Tableau 3. Nombre de ménages expulsés en France (2004-2023)
Source : Rapport de l’état du mal-logement 2025, FLD.
Le tableau que dressent ces chiffres révèle un État bourgeois prêt à tout pour défendre les intérêts d’une classe de rentiers. Il mobilise la violence, les compromis et des récits mensongers pour masquer les contradictions inhérentes au marché capitaliste du logement. Ces réponses étatiques frappent de manière disproportionnée les personnes les plus précaires : celles sans soutien familial, placées à la charge de l’État, mais aussi les personnes sans papiers ou en situation irrégulière. Elles sont les premières à subir de plein fouet ces contradictions, mais l’ampleur de la crise s’étend désormais à l’ensemble de la classe prolétaire.

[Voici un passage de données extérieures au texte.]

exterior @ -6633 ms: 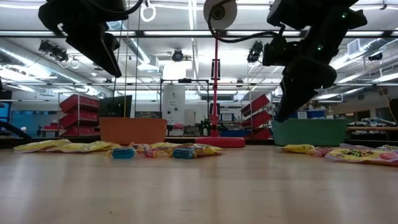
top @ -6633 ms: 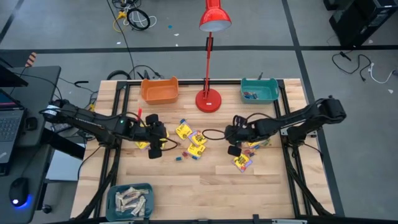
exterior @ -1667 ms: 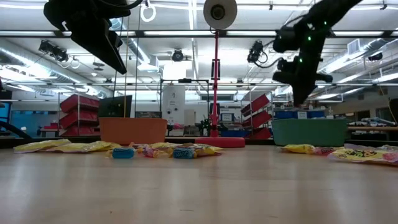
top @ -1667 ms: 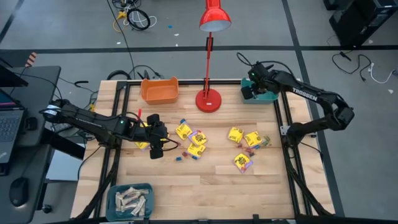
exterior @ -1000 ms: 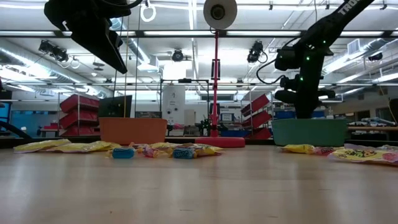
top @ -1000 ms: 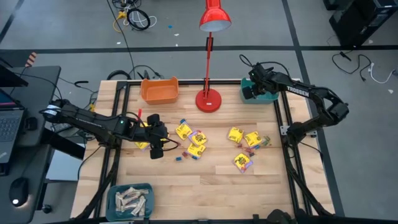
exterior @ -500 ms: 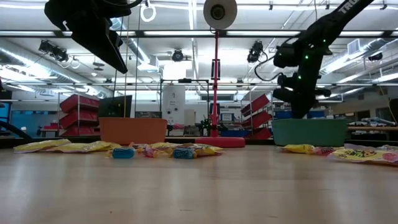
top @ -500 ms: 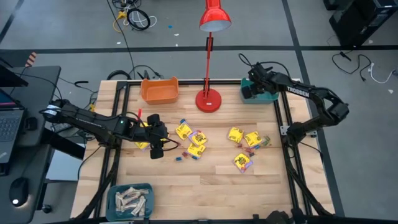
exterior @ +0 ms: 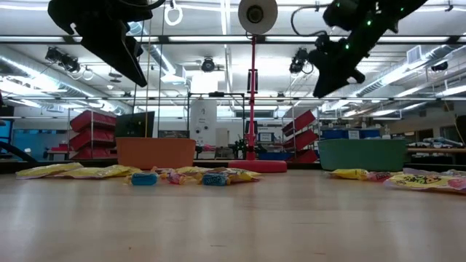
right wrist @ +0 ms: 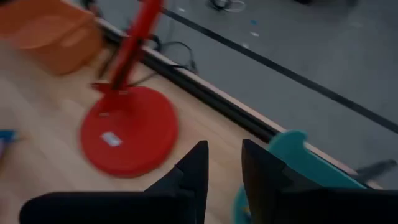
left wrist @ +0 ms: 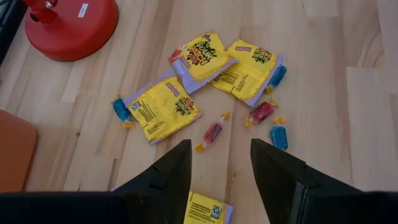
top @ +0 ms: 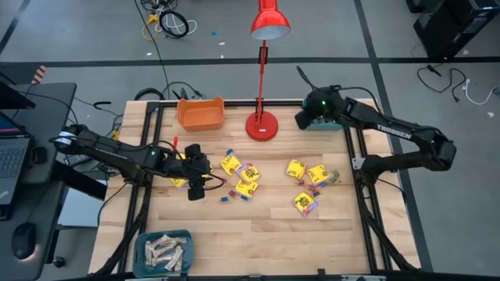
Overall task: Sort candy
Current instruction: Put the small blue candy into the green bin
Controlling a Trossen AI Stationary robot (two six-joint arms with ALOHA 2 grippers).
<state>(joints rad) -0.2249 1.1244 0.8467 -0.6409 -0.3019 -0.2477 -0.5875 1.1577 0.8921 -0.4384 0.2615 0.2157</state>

Il est donc essentiel de s’armer à notre tour : d’abord d’une analyse marxiste qui appréhende le logement comme un rapport de classe, ensuite de méthodes de lutte capables d’affronter cet antagonisme et cette privation organisée d’une ressource vitale. Un problème systémique ne se résout pas par une accumulation de compromis, il exige de renverser le système qui le produit, en arrachant les racines par la révolution.